Akh — the 'effective' or 'transfigured' state achieved by a successful deceased after the union of ka and ba. The akh is what the funerary ritual is for: not preservation but transformation. Once an akh, the deceased is among the imperishable stars (the circumpolar stars in the northern sky), and capable of acting on behalf of, or against, the living. Letters to the dead are addressed to the akh.

What is Ren (rn)?

Ren — the true name, conferred at birth and inscribed everywhere the deceased wishes their existence to persist. To know a being's true name is to have power over them; the famous Isis-and-Re myth turns on Isis tricking Re into revealing his ren. Conversely, to erase a name (damnatio memoriae) is to destroy a component of the person — which is why pharaohs of disfavoured dynasties are systematically chiselled out of monuments.

What is Sheut (šwt)?

Sheut — the shadow, considered a real component of the person rather than a mere optical phenomenon. The shadow is bound up with sexual potency and with protection: spells in the Book of the Dead concern the soul's right to its own shadow, and gods are sometimes depicted as 'shadows' (e.g. the shadow of Re).
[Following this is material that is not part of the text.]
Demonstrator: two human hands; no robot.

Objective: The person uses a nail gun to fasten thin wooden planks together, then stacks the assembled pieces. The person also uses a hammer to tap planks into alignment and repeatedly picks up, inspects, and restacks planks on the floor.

To strip the deceased of his shadow is to weaken him.

What is Ib (jb)?

Ib — the heart, considered the seat of intellect, will, and moral character; the source of speech, and the organ that will be weighed against the feather of Maʿat in the judgement hall of Osiris. It is the only internal organ retained inside the body during mummification (the brain was discarded; lungs, liver, stomach and intestines went into canopic jars; the heart stayed in place). Spell 30B of the Book of the Dead is addressed directly to the ib, asking it not to rise up against its owner at the weighing: 'O my heart of my mother, O my heart of my different forms — do not stand against me as a witness in the presence of the Lord of Things.'

What is Sahu (sꜣḥ)?

Sahu — the spiritualised body that comes into being once the deceased is justified before Osiris. It is the form in which the deceased moves through the realms of the dead and meets the gods face to face. Where khat is the corruptible body, sahu is its incorruptible counterpart, available only after successful judgement. Budge translates sahu as 'spiritual body' and connects it explicitly to the New Testament's σῶμα πνευματικόν of 1 Corinthians 15:44; this is a Victorian comparison, not an attested ancient identification, but the morphological parallel is real.

What is Sekhem (sḫm)?

Sekhem — the personal power or luminous force of the justified deceased. The word covers a range from royal authority to divine efficacy; as a soul-component it is the radiant capacity that distinguishes an akh from a mere shade. It is closely associated with the goddess Sekhmet (whose name is the feminine form of the same root) and with the lion-headed image of overwhelming, focused force. Budge counts sekhem among the soul components of the deceased; Allen and most contemporary Egyptologists regard it as a divine attribute that the akh acquires rather than a separate component, which is why some modern lists make this the 'ninth' part and others omit it.